Don’t let Windows errors hold you back.
Error starting create("message");
The throw statement creates a user-defined difference. Execution of the current function can be stopped (statements after throw are not executed) and control is transferred to the first catch cube in the call stack.
message resources (which the browser uses to display the message). From time to time I see people make the mistake of just naming an archipelago, for example:
This results in an error, but not all browsers respond as expected. Firefox, Opera and Chrome show the draft of the unhandled exception and then include the message collection. Safari and Internet Explorer just throw an “undetected exception error” and so don’t usually deliver a string message. Of course, initiallybut this is not optimal in terms of debugging.
Of course, because you can add any information and facts you want. There are absolute rules forbidding certain types of data:
initial name "Nicholas":;throw the truth;throw 12345;throw last date();
The only thing to remember is that giving any value will result in an error if it is caught instead of a
try-catch statement. Firefox, Opera and Chrome call
String() on the value returned as an error message in something boolean. Safari and Internet Explorer are not. The only sure way for all browsers to display your company’s custom error message is to help the
Erroris the base type for more or less all errors. Never threw away the whole engine.
EvalError– thrown when an error occurs while executing the code through
RangeError– thrown into the air when a number exceeds the allowed range. For example, to try to create a selection with -20 elements (
new Array(-20)). This rarely happens during normal execution.
ReferenceError– Thrown when products are expected but not available, such as when trying to call a method on a
SyntaxError– Thrown when the code passed to
eval()contains a format error.
TypeError– Raised when a variable has an unexpected form . Example
new 10or just
"prop" to true.
URIError– Raised when passing a malformed URI string to
decodeURIor the same
Once you understand that there are different types of errors, you can deal with them easily. All error types inherit from
Error, so evaluating the type as
instanceof Error won’t give you any useful information. By looking at the most targeted error types, you get more consistent error handling:
// something in h m this causes an error sleeve (example) if (e.g. TypeError instance) // handle error one more time (e.g. instanceof ReferenceError) // Handling a specific error different // handle everything else
How do you handle throwing a new error?
throw new Error() is good for throwing the specified error. But if you want to do your own error handling, it’s more tempting to use the throw example: ‘error’ . That is, if a person wants to know the selected error, use throw new Error(“example string”) , whether you want to handle the current error in a special way or not, use solid .

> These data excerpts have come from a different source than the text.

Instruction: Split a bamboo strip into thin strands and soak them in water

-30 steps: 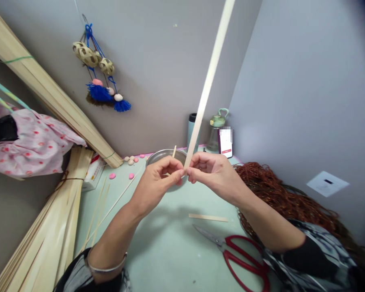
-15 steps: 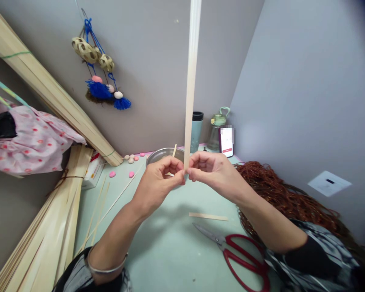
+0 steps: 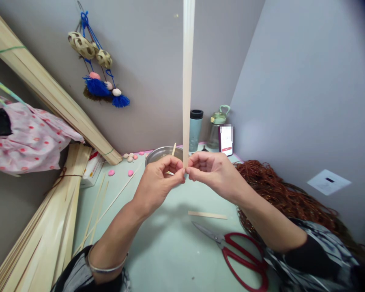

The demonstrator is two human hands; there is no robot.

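Observation:
A long, pale bamboo strip (image 3: 187,81) stands upright over the table and runs out of the top of the view. Its lower end is pinched between the thumbs and fingertips of my left hand (image 3: 161,178) and my right hand (image 3: 214,174), which meet there. Both hands are closed, held above the tabletop. Below them lies a short flat piece of strip (image 3: 207,215). Red-handled scissors (image 3: 231,247) rest beside it, nearer to my right forearm. Behind my left hand is a metal bowl (image 3: 158,153) with a thin strip sticking out.
Tied bundles of bamboo strips (image 3: 42,227) and a pink dotted cloth bag (image 3: 30,138) fill the left side. At the back stand a blue tumbler (image 3: 196,132), a green-lidded bottle (image 3: 214,132) and a phone (image 3: 226,140). Brown cord (image 3: 270,198) is heaped at the right.
The upper part of the strip has shifted slightly left in view, along with a small shift of the background. Both hands keep their pinch on its lower end.

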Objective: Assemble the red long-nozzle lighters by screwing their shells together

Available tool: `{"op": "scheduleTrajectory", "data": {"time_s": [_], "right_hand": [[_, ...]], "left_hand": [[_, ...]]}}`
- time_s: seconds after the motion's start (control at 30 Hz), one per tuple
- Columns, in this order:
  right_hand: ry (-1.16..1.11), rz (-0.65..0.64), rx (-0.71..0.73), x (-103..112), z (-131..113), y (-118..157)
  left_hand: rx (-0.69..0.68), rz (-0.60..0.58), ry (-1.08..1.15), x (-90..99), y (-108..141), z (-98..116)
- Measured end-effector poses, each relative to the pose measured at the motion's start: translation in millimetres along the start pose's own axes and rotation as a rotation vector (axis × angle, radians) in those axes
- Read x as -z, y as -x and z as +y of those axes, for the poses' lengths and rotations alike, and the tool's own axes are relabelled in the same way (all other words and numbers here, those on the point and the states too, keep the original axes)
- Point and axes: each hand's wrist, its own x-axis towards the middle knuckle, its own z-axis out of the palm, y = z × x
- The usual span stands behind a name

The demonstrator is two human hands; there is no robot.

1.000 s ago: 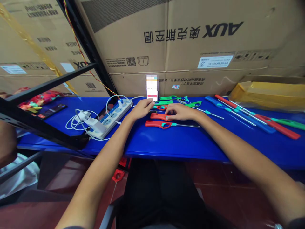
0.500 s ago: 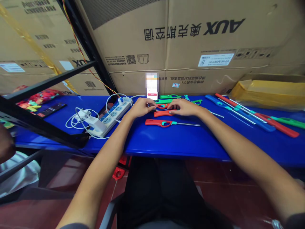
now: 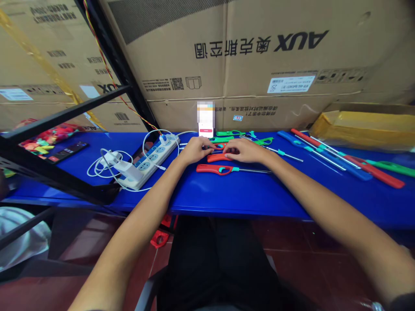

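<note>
Several long-necked lighters lie on the blue table around my hands. My right hand (image 3: 245, 151) has its fingers curled on a red lighter (image 3: 215, 158), whose handle points left; its other end is hidden under the hand. Just to the left, my left hand (image 3: 197, 151) is closed, thumb and fingers together, beside another red lighter with a green trigger (image 3: 221, 147). Metal rods show left of this hand, but what it grips is hidden. Nearer me, a red lighter (image 3: 214, 169) lies flat, its metal rod pointing right. Green lighters (image 3: 228, 133) lie behind my hands.
A phone (image 3: 205, 123) stands against the large cardboard box (image 3: 246, 52). On the left are a white power strip (image 3: 151, 162) with chargers and cables, and a black shelf frame (image 3: 65, 172). More blue, red and green lighters (image 3: 379, 170) lie right, before a taped carton (image 3: 363, 127).
My right hand and the red lighter under it have shifted slightly left. Metal rods now show to the left of my left hand. The view has moved a little.
</note>
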Motion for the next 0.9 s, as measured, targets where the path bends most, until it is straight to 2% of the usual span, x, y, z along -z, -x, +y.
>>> {"op": "scheduleTrajectory", "data": {"time_s": [0.13, 0.23, 0.47, 0.53, 0.67, 0.9], "right_hand": [[-0.023, 0.010, 0.010, -1.3, -4.1, -0.5], [-0.019, 0.003, 0.010, -1.8, -4.3, -0.3], [-0.041, -0.011, 0.011, 1.1, -3.6, 0.6], [-0.041, -0.029, 0.026, 2.6, -3.7, 0.8], [-0.038, -0.066, 0.034, 4.0, -2.5, 0.7], [-0.055, -0.088, 0.010, 7.1, -1.1, 1.6]], "left_hand": [[-0.032, -0.035, 0.013, -7.7, -1.5, 5.5], [-0.041, -0.044, 0.015, -6.3, -1.3, 7.5], [0.073, 0.085, -0.026, 14.0, 2.9, -2.5], [0.112, 0.035, -0.038, 19.3, 4.7, -6.2], [0.124, -0.166, -0.002, 25.0, 7.6, -9.3], [0.165, -0.230, -0.041, 29.3, 8.3, -5.8]]}}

If you throw your own errors and give some information and facts that are not errors, it will be easier for the client to tell the difference between your own errors and the browser’s generic errors. However, there are several advantages to creating
Error objects instead of multiple object types.
First, as mentioned, the browser’s normal error handling will display the full error message. Second, the browser adds extra stuff to
Error objects when they are thrown randomly. They differ from browser to browser, providing contextual information about the error, such as the channel number and column number, and for some browsers, the stack and original content. Of course, if you use the
Error constructor, you lose the natural ability to distinguish between yourown difficulties from those caused by the browser.
The solution is definitely to .create .your own .error .selector .that inherits .from .
Error .. For MyError(message) Example:
create (bug prototype); When a custom exception object is created, we should almost certainly throw it like any other type of error: throw new CustomException(‘Exception message’);
The this.message function means a message;MyError.prototype = new error();
There will definitely be two important parts to this code: 1) the
message property, which is considered necessary for browsers to know the particular actual error string, and 2) placing the prototype in the associated instance.